Never made a cart. I know the Angler Fish-N-Mate has a "bike caddy" you can buy for pulling their carts behind a bicycle. Don't know how good it is. I've never used one.

Here's a link:

http://www.rodrack.com/product.php?productid=16155


----------



## BentHook (Dec 22, 2002)

We have a fisherman here in north Fla that says they work great.I think he has the rollez wheels also.I'd buy one but the price seems a little high.


----------



## mud (Sep 23, 2007)

They look well built even though the price in my opinion is high but might be worth it if your going to use it everyday and not to mention safety as something rigged may not hold up.


----------



## Digger (Jan 4, 2000)

I have the bike mount for my fishing mate. I can take it 20 or more miles round trip down the colonial parkway. With no problems. I use a road bike, so a mountain bike or a cruiser should work fine.


----------



## eastcoastsurfer (Nov 9, 2006)

thanks for the help, yea I found that, but I will have a child seat on the back of the bike, so i wouldn't be able to connect it to the seat like the pics have. keep the ideas coming though. also if I do that, I need to find a cheap cart someone has laying around.


----------



## jlentz (Sep 11, 2005)

I have the Fish-n-Mate bike caddy and it works great.
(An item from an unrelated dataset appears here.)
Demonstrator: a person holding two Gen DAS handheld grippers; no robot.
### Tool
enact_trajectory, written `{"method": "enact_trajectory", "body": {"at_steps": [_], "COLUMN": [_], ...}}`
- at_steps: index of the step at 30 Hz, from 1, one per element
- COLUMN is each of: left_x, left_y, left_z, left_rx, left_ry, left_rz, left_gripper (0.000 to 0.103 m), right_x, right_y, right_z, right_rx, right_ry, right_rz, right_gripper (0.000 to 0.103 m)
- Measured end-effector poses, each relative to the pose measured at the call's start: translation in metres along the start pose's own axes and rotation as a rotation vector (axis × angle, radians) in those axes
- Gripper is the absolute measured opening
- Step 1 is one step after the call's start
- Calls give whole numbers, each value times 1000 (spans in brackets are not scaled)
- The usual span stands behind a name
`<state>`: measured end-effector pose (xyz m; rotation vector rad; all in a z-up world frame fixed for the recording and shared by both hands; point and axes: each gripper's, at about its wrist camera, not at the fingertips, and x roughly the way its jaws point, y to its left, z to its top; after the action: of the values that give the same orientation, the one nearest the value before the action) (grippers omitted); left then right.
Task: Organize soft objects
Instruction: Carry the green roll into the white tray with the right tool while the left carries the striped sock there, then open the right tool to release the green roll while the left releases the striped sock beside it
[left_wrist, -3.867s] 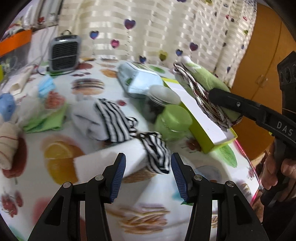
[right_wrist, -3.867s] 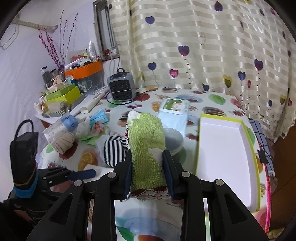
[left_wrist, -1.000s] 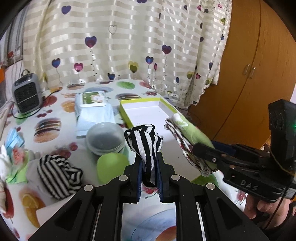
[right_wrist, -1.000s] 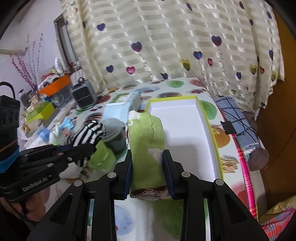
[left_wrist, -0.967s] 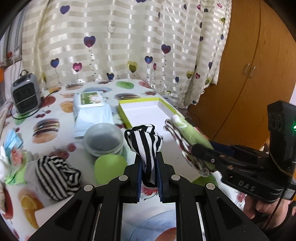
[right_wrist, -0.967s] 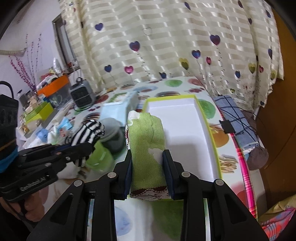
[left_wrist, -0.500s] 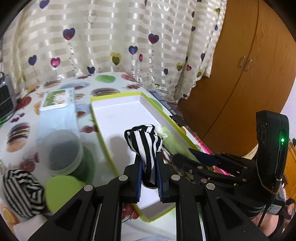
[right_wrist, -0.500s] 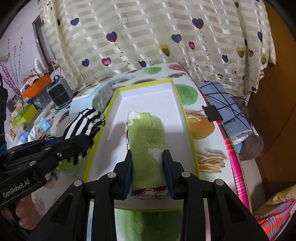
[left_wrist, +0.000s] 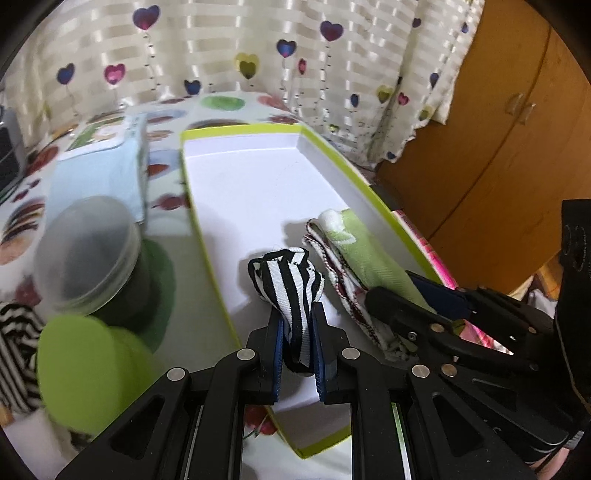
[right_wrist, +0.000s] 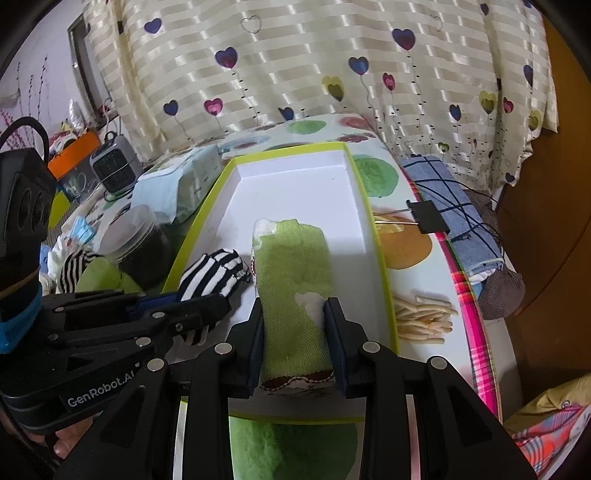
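We find the left gripper (left_wrist: 297, 352) clamped on a black-and-white striped fabric bundle (left_wrist: 291, 288), at lower centre of the left wrist view. The right gripper (right_wrist: 297, 334) is clamped on a rolled green woven cloth with a red-stitched white edge (right_wrist: 291, 273), at lower centre of the right wrist view.

Both bundles now hang low over the near end of the shallow white tray with a lime-green rim (left_wrist: 207, 236), side by side, the striped one to the left of the green one. A second ago both were held above the fruit-print tablecloth (right_wrist: 402, 243), short of the tray. Whether either yet rests on the tray floor, we cannot tell.

In our judgement the carry is finished and release is the step in hand.

Left of the tray stand a clear lidded jar of dark contents (left_wrist: 88, 254), a pale blue wipes packet (left_wrist: 99, 173) and a round lime-green lid (left_wrist: 85, 369). A second striped bundle (left_wrist: 14, 354) lies at the left frame edge, outside the tray.
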<state>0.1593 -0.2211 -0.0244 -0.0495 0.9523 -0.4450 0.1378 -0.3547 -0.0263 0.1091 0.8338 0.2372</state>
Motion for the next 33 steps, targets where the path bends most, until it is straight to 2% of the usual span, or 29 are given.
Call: {"method": "enact_trajectory", "body": {"at_steps": [7,13,16,19,23,26,33], "left_x": [-13,-18,-17,-21,-32,-38,-55], "left_y": [-5,-11,-11,-9,-6,-4,-7], "left_z": [-19,-27,-26,-22,-18,-16,-20], "left_rx": [-23,-21,-14,-11,-9,-15,-1], "left_ry": [-17,-25,-27,-42,-86,-97,-121], "left_rz": [64,85,77,65,55,38,29], "left_gripper": [13,13,13,19,28,33,33], "right_x": [-3,-7,-9,-14,-27,-33,-49], "right_y": [8,11,13,12,11,12,20], "right_z": [-7,-9,-8,-6,-4,-2,-3], "right_rx": [-45,-66,-66,-61,-54,-52,-55], "right_ry": [16,26,26,5,-41,-54,-75], "right_rz": [38,41,31,-5,-28,-34,-36], "right_gripper": [32,32,32,33,44,46,46]}}
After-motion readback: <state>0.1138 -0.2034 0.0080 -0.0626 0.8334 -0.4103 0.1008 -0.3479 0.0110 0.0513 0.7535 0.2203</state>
Much easier than trying to strap rods to the bike and carry everything else in a back pack. just throw it all in the cart and go.

John


----------



## Thrifty Angler (May 5, 2002)

To safeguard your _precious cargo_ this might work with the carts mentioned above. 
Another position for a baby seat that'll free up the rear.:
http://www.ibike.org/education/kanga_3.jpg


Or _for your gear_ this might work. Looks like it won't obstruct the child seat. Looks to hook up on the frame. 
http://www.coconutcoasters.com/images/slideshow/bike-and-stroller.jpg


Or... _for your gear_ you could use this set-up if ya plan to do a little shocking....oops meant _sharking_ ..... I just had to throw this one in: 
http://www.instablogsimages.com/images/2008/04/07/triobike_cargo_bike__5784.jpg


----------



## dirtyhandslopez (Nov 17, 2006)

Digger said:


> I have the bike mount for my fishing mate. I can take it 20 or more miles round trip down the colonial parkway. With no problems. I use a road bike, so a mountain bike or a cruiser should work fine.


That's good to know


----------



## Shooter (Nov 14, 2004)

Hey Digger didn't I have to make ya a new bike attachment bar for your cart because the old one was so thin it broke? Yea I know I am getting old and my memory is shot but I know I have had to make 1 or 2 due to them bars being so thin they break easy.


----------



## seajay (Dec 18, 2005)

I made one a few years back from a child carrage that attached to a hitch behind the bike seat. Sorry but never took Pics. But just find a used carrage and a little modifying and you should be Golden. Found mine at a Yard Sale for 20.00$ back then. I have seen were guys have just built an exstended rack on the back using milk crates and PVC and some web straps to secure everything in place.
You should enjoy your time in the Keys a great place.


----------



## channelbass (Feb 4, 2008)

Anglers Fishn mate... cheap on ebay, can buy hitch kit for bike also


----------



## dirtyhandslopez (Nov 17, 2006)

That road looks familiar. On the way to False Cape Channelbass?
I can see we're going to have to get the Sr. cart


----------



## channelbass (Feb 4, 2008)

Be carefull what you take. That trip I put a bunch of stuff in the cart and it bogged down as soon I hit the sand. bare essentials to keep the weight down and you can go far as you want in the sand...


----------



## channelbass (Feb 4, 2008)

P.S....riding a mountain bike hunched over like that makes you look like a tubby bastard...


----------



## RW_20 (Oct 16, 2007)

channelbass said:


> P.S....riding a mountain bike hunched over like that makes you look like a tubby bastard...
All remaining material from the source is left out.